Seaborn does not have a 3D scatter plot that represents three variables x, y and z together. So we need to use the function `sns.scatterplot` and to modify the visual if the data points to represent the other variables. In particular, when you have categorical variables, it is of interest to expose the categories by modifying the style of the data points (colors, sizes, shapes).

It should noted that `Matplotlib` has a 3D toolkit for this purpose, see [here](https://matplotlib.org/stable/gallery/mplot3d/index.html).

The function `sns.scatterplot` has the following arguments for this purpose:
* `hue`: grouping variable that will produce points with different colors.
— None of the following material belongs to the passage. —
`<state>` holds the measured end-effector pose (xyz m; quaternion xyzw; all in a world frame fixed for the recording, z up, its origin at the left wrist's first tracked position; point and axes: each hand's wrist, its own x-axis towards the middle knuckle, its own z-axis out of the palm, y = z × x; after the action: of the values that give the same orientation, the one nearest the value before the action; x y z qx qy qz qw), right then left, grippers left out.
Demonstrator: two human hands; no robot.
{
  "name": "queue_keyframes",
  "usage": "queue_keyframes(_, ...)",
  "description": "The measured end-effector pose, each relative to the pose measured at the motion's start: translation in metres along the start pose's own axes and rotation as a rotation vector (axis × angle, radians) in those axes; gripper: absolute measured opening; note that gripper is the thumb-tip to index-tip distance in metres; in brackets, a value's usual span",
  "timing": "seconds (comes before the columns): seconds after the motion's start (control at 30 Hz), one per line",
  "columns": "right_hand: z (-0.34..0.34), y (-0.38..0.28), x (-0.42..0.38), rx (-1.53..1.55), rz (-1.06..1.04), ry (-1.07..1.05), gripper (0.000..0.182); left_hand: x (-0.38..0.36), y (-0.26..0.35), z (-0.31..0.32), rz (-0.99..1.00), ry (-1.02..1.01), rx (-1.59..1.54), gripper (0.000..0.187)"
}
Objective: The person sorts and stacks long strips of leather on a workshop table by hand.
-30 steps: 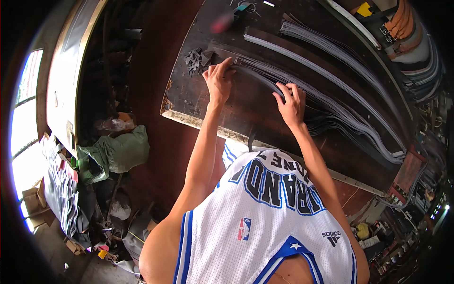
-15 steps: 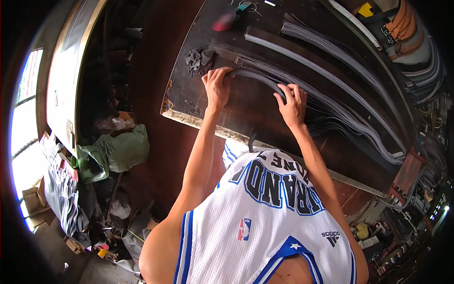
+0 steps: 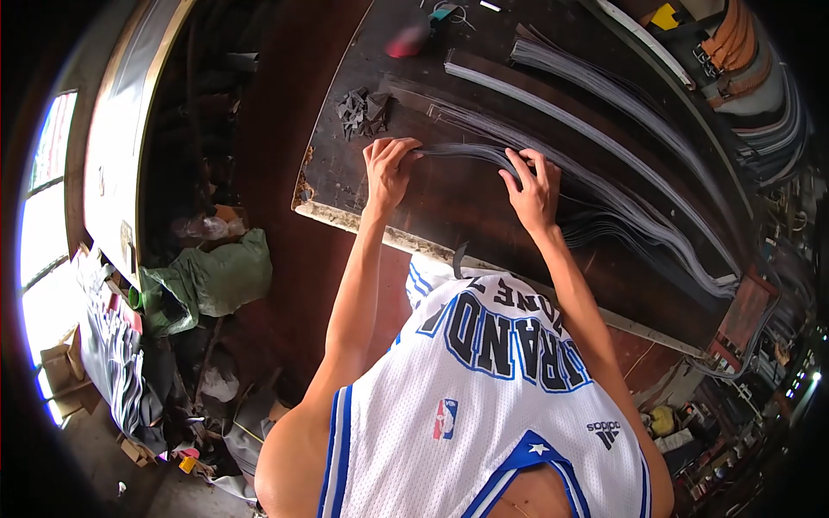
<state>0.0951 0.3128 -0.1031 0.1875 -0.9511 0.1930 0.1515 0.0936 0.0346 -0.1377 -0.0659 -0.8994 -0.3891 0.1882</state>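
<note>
Between my hands runs a small bundle of long, thin dark grey strips (image 3: 466, 150), bowed slightly upward over the dark table. My left hand (image 3: 393, 173) pinches the far-left ends between thumb and fingers. Further right, my right hand (image 3: 534, 186) has its fingers curled round the same strips, thumb toward the left. From there the strips trail off to the right along the table. Just behind lies a stack of similar strips (image 3: 587, 177), its left end close to the held bundle.
Two more strip stacks, a nearer one (image 3: 553, 105) and a farther one (image 3: 604, 82), lie across the table (image 3: 449, 207). Dark scraps (image 3: 363, 112) are heaped at its left. Brown belts (image 3: 732, 43) hang at the far right; a green sack (image 3: 220, 272) rests at the left.
My left hand has moved slightly toward me and to the left with the strip ends. My right hand stays nearly in place.
</note>
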Motion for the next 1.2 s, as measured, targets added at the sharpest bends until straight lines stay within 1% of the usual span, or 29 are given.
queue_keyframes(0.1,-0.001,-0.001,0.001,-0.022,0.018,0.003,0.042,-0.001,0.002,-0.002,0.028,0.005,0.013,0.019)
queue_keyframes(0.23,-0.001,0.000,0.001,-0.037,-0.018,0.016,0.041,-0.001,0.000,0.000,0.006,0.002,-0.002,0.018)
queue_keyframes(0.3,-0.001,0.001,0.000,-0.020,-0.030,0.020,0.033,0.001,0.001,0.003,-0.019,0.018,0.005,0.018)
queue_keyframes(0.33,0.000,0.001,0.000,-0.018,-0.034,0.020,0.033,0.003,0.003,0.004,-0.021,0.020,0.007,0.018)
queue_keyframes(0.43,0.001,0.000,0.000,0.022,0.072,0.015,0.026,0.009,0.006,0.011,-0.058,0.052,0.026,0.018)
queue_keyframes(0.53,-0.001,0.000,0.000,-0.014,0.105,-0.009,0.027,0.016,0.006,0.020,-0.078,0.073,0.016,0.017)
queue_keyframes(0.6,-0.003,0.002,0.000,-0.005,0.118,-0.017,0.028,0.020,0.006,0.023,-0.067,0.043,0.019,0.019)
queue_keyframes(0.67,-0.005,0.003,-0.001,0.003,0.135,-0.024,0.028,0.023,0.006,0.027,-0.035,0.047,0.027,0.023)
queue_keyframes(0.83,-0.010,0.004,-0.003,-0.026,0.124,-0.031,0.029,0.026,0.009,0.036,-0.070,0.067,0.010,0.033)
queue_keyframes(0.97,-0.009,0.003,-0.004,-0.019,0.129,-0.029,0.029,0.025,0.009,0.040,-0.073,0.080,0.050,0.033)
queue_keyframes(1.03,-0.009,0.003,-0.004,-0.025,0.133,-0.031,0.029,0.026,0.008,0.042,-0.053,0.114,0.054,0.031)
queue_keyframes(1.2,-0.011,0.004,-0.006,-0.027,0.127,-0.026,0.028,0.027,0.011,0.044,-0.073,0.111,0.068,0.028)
Can be either categorical or numeric.
* `size`: grouping variable that will produce points with different sizes. Can be either categorical or numeric.
* `style`: grouping variable that will produce points with different markers. Can have a numeric dtype but will always be treated as categorical.

By setting these arguments, you can produce a scatterplot with a dimension up to 5D! Be careful, increasing the chart dimension will not necessarily help the interpretation.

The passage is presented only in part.